> _Input data_
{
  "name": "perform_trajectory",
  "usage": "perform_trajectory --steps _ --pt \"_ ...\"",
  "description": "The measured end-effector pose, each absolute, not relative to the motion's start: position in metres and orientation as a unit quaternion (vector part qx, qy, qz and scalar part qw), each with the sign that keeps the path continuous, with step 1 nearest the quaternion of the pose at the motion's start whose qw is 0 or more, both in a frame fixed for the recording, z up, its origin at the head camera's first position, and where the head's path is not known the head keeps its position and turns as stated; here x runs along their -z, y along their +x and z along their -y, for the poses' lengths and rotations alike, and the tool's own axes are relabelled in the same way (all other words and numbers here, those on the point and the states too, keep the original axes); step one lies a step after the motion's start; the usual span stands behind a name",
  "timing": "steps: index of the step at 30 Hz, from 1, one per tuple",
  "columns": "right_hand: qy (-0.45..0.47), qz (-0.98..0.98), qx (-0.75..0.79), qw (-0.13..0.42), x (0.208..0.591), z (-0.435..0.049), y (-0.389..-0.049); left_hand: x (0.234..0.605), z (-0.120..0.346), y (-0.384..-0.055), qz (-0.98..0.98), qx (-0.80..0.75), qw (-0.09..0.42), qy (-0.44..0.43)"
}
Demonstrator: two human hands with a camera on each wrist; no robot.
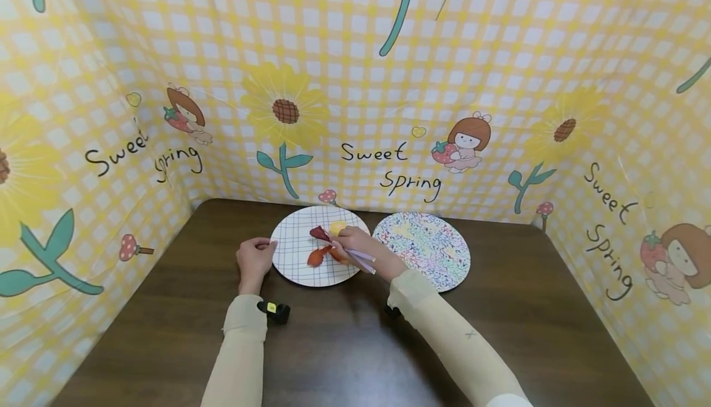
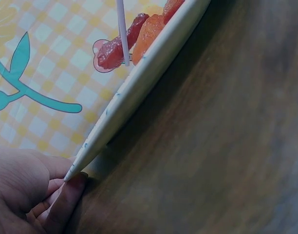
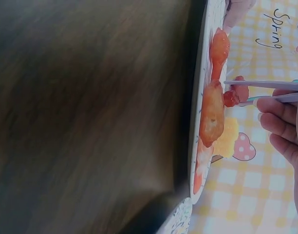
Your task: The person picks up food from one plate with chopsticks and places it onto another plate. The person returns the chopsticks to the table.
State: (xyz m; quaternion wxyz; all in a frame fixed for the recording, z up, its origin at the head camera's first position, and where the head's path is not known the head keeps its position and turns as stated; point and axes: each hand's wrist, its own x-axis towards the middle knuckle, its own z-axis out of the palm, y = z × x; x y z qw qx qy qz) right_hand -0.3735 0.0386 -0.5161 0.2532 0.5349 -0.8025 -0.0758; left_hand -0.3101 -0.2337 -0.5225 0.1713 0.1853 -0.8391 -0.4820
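Observation:
My right hand [image 1: 366, 249] holds a pair of pale purple chopsticks [image 1: 360, 255], which pinch a dark red piece of food [image 1: 318, 233] over a round white plate [image 1: 291, 234] with blue grid lines. In the right wrist view, that piece [image 3: 240, 90] shows between the chopstick tips. An orange-brown drumstick [image 1: 316, 257], a wing-like browned piece [image 3: 212, 117] and a yellow piece [image 1: 337, 227] are on the plate. At the plate's left edge, my left hand [image 1: 255, 262] pinches the rim between thumb and fingers, as the left wrist view shows.
A second round plate [image 1: 428, 243], speckled in many colours, lies to the right under my right forearm. Both plates are near the back edge of the dark wooden table [image 1: 333, 345]. A yellow checked cloth [image 1: 355, 98] surrounds the table's back and sides.

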Motion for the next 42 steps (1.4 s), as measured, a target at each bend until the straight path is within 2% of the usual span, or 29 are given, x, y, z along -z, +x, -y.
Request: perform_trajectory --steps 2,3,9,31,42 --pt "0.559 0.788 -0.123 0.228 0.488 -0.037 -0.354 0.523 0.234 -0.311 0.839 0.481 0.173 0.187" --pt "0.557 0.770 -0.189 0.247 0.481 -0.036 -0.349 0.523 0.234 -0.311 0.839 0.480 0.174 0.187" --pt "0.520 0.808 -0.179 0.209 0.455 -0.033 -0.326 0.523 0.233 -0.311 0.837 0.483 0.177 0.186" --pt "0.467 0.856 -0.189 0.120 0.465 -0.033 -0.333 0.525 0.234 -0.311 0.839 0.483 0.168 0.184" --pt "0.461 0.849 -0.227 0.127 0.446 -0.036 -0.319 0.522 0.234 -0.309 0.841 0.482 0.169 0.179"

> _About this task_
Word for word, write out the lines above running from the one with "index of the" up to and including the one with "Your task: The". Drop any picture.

> _Task response_
  "timing": "steps: index of the step at 30 Hz, from 1, one per tuple",
  "columns": "right_hand: qy (-0.45..0.47), qz (-0.98..0.98), qx (-0.75..0.79), qw (-0.13..0.42), x (0.208..0.591), z (-0.435..0.049), y (-0.389..-0.049); left_hand: x (0.234..0.605), z (-0.120..0.346), y (-0.384..-0.055), qz (-0.98..0.98), qx (-0.80..0.75), qw (-0.09..0.42), qy (-0.44..0.43)"
}
Demonstrator: two human hands with a camera on each wrist; no robot.
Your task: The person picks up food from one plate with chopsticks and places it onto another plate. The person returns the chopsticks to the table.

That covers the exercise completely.